Art. 29, caput, da Carta Brasileira de 1988 determina que "o Município reger-se-á por lei orgânica, (...) aprovada por dois terços dos membros da Câmara Municipal, que a promulgará, atendidos os princípios estabelecidos nesta Constituição, na Constituição do respectivo Estado e os seguintes preceitos: (...)".
Alguns Anteprojetos da Constituinte ainda assinalaram essas leis orgânicas como "constituições municipais", insistindo muitos autores até o final que fosse empregado o conceito constituição, porque somente ele expressaria corretamente a valorização que a nova Carta Magna atribuiu à instituição do município.(60) Na redação final da Constituição desistiu-se de usar esse termo somente por razões de tradição e não pelo fato que ele tenha sido considerado "juridicamente forte demais".
No entanto, houve autores de peso que tomaram posição contra a promulgação de tais leis orgânicas quase constitucionais em cada município.(61) Sugeriu-se também que se concedesse essa competência apenas às cidades de população maior, visto que muitos municípios menores do interior não dispunham da cultura jurídica necessária e que em pequenas sociedades a elaboração de um tal diploma legal fundamental fossem demasiadamente influenciadas pelas estruturas locais de poder econômico.(62)
Em retrospectiva, eram justos os receios de que a maioria dos municípios não iria conseguir ajustar e compatibilizar os seus textos constitucionais com os do respectivo estado e da União e, assim, produzissem um grande número de dispositivos inconstitucionais.(63)
Hoje já podemos afirmar que muitas das Cartas Municipais promulgadas em 1990 contêm normas que evidentemente extrapolam as competências locais.(64) No entanto, temos de esperar qual destino será dado no futuro a tais dispositivos locais por parte dos tribunais brasileiros que, até agora, emitiram relativamente poucas decisões a respeito.
As leis locais contrárias à Lei Orgânica Municipal serão ilegítimas e inválidas, desde que assim seja declarado pelo Judiciário, por via indireta, não estando prevista a ação direta de inconstitucionalidade para tal fim.(65)

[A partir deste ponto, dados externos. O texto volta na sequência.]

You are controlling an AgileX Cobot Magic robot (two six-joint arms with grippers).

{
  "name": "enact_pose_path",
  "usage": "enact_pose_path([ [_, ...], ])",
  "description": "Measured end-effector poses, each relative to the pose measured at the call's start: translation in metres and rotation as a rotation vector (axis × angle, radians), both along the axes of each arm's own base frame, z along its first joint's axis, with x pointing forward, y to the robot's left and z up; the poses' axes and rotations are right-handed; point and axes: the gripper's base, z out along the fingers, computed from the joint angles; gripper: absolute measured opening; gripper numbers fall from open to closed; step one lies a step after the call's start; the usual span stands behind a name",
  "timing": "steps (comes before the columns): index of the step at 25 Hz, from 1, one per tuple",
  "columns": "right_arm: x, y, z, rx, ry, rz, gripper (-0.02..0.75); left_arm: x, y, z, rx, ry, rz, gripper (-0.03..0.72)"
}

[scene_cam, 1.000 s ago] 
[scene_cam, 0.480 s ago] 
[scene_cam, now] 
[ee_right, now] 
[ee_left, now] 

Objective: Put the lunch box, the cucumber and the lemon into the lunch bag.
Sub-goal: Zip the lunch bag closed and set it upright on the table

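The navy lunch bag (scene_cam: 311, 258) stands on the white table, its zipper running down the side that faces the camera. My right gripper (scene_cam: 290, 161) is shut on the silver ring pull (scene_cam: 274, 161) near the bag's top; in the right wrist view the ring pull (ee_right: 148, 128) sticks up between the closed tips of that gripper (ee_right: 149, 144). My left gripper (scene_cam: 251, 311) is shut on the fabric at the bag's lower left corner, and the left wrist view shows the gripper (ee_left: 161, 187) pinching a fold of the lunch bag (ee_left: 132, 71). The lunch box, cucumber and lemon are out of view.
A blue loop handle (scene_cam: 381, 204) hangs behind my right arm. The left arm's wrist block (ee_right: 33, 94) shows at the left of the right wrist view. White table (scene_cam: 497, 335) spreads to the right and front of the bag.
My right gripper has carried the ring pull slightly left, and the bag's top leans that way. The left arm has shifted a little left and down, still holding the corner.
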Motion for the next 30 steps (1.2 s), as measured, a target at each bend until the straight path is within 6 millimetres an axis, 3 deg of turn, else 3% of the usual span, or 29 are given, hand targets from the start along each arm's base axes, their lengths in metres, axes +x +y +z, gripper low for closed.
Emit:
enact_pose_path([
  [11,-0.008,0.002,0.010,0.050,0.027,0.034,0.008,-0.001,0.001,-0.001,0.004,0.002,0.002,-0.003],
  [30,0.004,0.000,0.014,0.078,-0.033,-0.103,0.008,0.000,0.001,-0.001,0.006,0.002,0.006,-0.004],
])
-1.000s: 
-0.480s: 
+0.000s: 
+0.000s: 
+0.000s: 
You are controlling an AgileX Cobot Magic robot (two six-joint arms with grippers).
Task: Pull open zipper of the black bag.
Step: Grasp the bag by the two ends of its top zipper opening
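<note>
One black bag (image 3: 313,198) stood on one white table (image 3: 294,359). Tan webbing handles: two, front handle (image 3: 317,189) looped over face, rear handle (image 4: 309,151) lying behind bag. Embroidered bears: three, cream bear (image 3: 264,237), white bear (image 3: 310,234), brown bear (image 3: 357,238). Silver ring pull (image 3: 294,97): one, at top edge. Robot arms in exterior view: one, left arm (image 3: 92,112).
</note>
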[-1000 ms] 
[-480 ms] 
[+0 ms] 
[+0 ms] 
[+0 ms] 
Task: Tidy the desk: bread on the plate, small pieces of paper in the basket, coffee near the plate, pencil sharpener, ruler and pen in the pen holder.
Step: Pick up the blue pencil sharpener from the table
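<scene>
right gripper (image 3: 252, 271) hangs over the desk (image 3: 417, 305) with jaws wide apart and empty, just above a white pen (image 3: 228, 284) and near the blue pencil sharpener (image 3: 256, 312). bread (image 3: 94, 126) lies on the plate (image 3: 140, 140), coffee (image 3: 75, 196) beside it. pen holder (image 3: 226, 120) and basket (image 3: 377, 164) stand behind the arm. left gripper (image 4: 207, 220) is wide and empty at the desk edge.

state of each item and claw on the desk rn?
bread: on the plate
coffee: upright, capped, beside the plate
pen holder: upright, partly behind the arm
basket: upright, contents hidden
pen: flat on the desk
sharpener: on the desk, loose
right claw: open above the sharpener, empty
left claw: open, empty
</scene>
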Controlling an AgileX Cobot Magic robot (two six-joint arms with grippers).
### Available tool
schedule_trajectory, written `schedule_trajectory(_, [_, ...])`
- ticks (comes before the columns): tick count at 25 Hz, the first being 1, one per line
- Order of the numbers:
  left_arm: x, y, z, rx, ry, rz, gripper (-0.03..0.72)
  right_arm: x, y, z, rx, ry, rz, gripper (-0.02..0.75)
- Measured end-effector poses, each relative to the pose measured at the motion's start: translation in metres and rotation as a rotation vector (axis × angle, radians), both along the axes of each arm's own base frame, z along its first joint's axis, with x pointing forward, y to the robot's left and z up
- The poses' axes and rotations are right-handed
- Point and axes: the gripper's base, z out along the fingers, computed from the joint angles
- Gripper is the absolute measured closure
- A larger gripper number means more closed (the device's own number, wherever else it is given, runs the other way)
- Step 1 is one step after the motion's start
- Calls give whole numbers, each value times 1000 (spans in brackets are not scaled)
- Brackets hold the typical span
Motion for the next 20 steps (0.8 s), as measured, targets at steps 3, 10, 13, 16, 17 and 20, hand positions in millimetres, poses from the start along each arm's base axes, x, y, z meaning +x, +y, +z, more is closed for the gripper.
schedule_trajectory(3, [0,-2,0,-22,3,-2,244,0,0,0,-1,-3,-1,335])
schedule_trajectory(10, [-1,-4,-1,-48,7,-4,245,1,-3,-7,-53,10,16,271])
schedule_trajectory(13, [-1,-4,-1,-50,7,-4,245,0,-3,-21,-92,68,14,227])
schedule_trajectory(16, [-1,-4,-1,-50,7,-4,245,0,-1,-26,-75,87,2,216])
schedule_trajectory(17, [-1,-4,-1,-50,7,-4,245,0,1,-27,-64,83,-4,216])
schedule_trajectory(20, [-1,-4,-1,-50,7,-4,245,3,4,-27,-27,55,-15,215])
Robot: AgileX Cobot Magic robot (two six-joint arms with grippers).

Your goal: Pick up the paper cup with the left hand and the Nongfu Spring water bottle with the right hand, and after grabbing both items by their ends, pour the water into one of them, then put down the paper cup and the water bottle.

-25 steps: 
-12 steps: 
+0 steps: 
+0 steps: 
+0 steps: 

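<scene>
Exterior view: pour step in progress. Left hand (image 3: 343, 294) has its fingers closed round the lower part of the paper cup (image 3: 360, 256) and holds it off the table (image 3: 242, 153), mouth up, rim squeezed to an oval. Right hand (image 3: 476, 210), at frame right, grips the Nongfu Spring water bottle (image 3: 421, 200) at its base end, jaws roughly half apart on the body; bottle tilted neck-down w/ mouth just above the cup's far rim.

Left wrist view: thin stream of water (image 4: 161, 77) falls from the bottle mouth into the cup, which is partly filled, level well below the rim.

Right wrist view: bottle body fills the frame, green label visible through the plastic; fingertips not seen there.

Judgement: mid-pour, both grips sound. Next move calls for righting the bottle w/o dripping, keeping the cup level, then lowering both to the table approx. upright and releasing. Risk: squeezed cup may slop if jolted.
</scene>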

Na Alemanha, cada município edita o seu estatuto básico (Hauptsatzung)(66), que regulamenta as questões fundamentais do funcionamento da sua administração. Os estatutos básicos das cidades e comunas da Alemanha não possuem - ao contrário das novas Leis Orgânicas Municipais no Brasil - a qualidade de uma "constituição local" e estão fortemente influenciados pelas Leis de Organização Municipal de cada estado federado (Landeskommunalordnungen). Eles também não definem a abrangência da autonomia de cada município, mas servem como base jurídica do trabalho diário da administração local.
No entanto, essas leis estaduais sobre a gestão municipal, na Alemanha, são capazes de criar verdadeiras obrigações de empenho administrativo por parte das comunas, o que não aconteceu no Brasil no passado.
Vale enfatizar que as antigas Leis Orgânicas Municipais dos estados brasileiros (em vigor até 1990) continham inúmeros dispositivos que representavam meras sugestões às administrações municipais. Não podendo impor aos municípios certas exigências, a legislação estadual simplesmente sugeria a adoção de técnicas administrativas.(67)
5. A organização municipal uniforme da Constituição Brasileira
O Art. 29 da Constituição Brasileira contém um elenco de prescrições obrigatórias pelas quais todos os municípios tinham de se orientar para a elaboração das suas Leis Orgânicas. Os mais importantes são as regras da eleição dos representantes políticos (I-III) e a sua remuneração (V), o número de vereadores proporcional à população (IV), as incompatibilidades (VII), o julgamento e a perda de mandato do prefeito (VIII, XII) e a permissão da iniciativa popular para certos projetos de lei (X).
Podemos observar que a maior parte da organização política dos municípios está prescrita pela Carta Federal. Todos entes locais brasileiros estão sujeitos a uma organização uniforme sem que se considere o seu estado de desenvolvimento, o tamanho, a densidade demográfica ou as atividades econômicas prevalecentes.(68)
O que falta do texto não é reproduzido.